With regard to memantine it can be said that it is a weak to moderate antagonist of N-methyl-D-aspartate (NMDA) glutamate receptor, which decreases normal receptor activity if there is an excess of glutamate (34); with minimum hepatic metabolism on CYP450, and instead requires dose reduction in patients with kidney disease. It exhibits moderate-severe antidementia efficacy; fewer side effects compared with AchI (most often it can cause dizziness). As a partial agonist of glutamate receptors, it has been used in Germany for over 20 years, not only in cognitive disorders, but also in various other neurological symptoms (35).

Rivastigmine (4.6-13.3 mg) has an inhibitory action on both acetylcholinesterase and butyryl cholinesterase (36).

Galantamine is an allosteric modulator of nicotinic acetylcholine receptors also with renal elimination, effective in vascular dementia, in Lewy bodies (37).

Memantine and cholinesterase inhibitors remain the main drugs of treatment, but over time other agents have been considered, without much success including Ginkgo biloba, non-steroidal anti-inflammatory drugs, estrogen, selegiline and vitamin E (38-40).
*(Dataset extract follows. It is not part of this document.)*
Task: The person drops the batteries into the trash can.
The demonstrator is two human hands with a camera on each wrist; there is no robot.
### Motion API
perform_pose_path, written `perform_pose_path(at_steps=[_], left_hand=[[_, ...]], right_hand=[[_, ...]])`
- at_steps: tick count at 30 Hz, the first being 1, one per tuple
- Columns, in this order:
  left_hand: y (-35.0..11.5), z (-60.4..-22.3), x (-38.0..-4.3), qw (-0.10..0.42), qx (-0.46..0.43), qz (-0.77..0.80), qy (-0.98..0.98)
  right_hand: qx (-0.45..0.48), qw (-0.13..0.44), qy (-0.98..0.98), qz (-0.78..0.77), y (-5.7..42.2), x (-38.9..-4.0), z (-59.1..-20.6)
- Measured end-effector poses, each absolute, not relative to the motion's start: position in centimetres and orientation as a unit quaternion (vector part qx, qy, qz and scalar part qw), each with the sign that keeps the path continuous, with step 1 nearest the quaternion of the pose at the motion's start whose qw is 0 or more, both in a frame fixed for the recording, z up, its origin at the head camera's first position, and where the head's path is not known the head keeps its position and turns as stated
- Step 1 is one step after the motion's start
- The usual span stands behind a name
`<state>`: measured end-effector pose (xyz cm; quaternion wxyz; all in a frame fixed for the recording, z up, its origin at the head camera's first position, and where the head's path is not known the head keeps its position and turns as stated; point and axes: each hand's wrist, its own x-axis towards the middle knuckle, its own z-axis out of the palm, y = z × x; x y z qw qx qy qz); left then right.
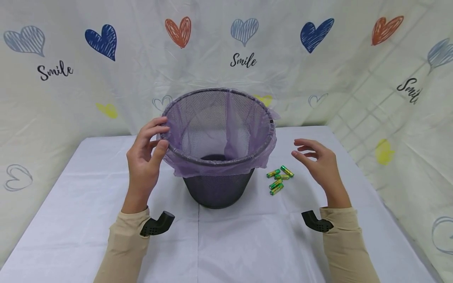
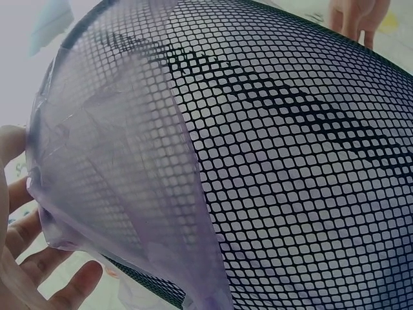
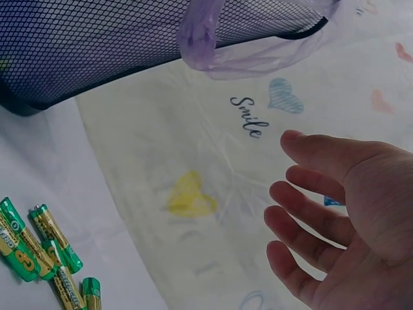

4. Elucidation of Parkinson's dementia and Huntigton's dementia

Parkinson's disease is a multifactorial and progressive disorder, of neurological and chronic nature, which is based on the selective loss of dopaminergic neurons from the substantia nigra pars compacta (41). Over time, motor manifestations of Parkinson's disease (tremor and stiffness) associated with cognitive impairment, can progress to dementia. At the neuronal level, intracellular inclusions (Lewy bodies) are formed, which contain α-synuclein aggregates. Parkinson's disease involves symptoms of neuritis in the brainstem, damage to the limbic system and cortical areas. Amyloid-β deposits are also formed. Dopaminergic neurons degenerate, which leads to a decrease in dopamine in the synaptic cleft, a phenomenon which in turn slows down dopaminergic neurotransmission related to motor circuits. The mechanism occurs mainly in the basal ganglia. Gastrointestinal tract dysfunctions are associated (42), deteriorating phenomena that can lead to dementia, and from a psychopathological point of view, a whole plethora of manifestations, from sleep disorders to depression, symptoms that have been found in recent years, which improve considerably under the application of low frequency repetitive transcranial magnetic stimulation (rTMS). Dopaminergic neurons in the substantia nigra pars compacta deteriorate due to monoamine oxidase, which causes an aberrant metabolism of dopamine and causes the accumulation of hydrogen peroxide, which is toxic (43).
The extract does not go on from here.